Philippe Denis est candidat au Doctorat en Muséologie, Médiation, Patrimoine et chargé de cours à l’ÉSM.

Vendredi 23 janvier 2015 à 12h30
CÉLAT-UQAM, DC-2300, 279 rue Sainte-Catherine Est

L’absence relative de vêtements féminins du Second Empire dans les collections muséales

Exposé en 2008, dans le cadre de l’exposition Sous l’empire des crinolines, le constat quant à l’exiguïté des locaux qui empêche de disposer en grand nombre de robes du Second Empire, est l’instigateur de notre réflexion, à savoir s’il existe d’autres raisons sous-jacentes à cette réalité. Est-ce qu’une absence relative de vêtements féminins confectionnés à cette époque peut découler que de l’espace physique des réserves muséales?

Suite à des recherches historiographiques et psychosociologiques à ce sujet, nous émettons trois constats. Premièrement, il nous apparaît qu’au volume doit être ajouté la fragilité des tissus.

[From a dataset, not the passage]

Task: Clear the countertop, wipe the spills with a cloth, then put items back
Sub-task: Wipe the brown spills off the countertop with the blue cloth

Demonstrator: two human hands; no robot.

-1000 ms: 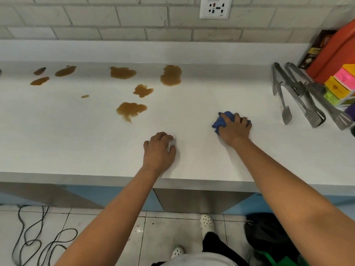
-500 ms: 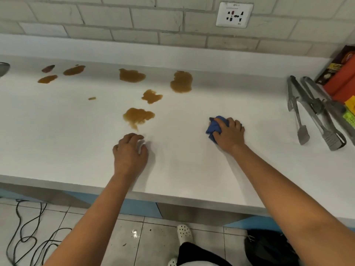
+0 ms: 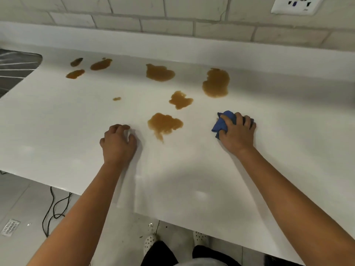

En effet, les fibres naturelles et les tissages qui composent ces derniers n’ont pas favorisé la pérennité des vêtements. En combinant ces éléments, nous obtenons un constat qui englobe l’entièreté de la matérialité de l’objet. Comme deuxième constat, nous considérons qu’un vêtement peut s’apparenter dans la poursuite de la notion développée par Krzysztof Pomian, à un sémiophore. L’iconoclasme lorsque associé à la mode, transpose le vêtement-objet en un lieu de luttes, ne serait-ce que parce que ce dernier est le reflet des valeurs psychosociologiques de l’époque de sa création. Troisièmement, les changements survenus depuis le XVIIIe quant au statut social du couturier, de fournisseur à personnalité publique, ont modifié les perceptions que nous avions de ce personnage. Son travail devient une œuvre par la transsubstantiation de la notoriété du couturier-artiste à l’objet.

Nous concluons que l’exiguïté des réserves, si elle est un facteur important dans la réalité muséale, n’est pas que l’unique facteur expliquant cette absence relative.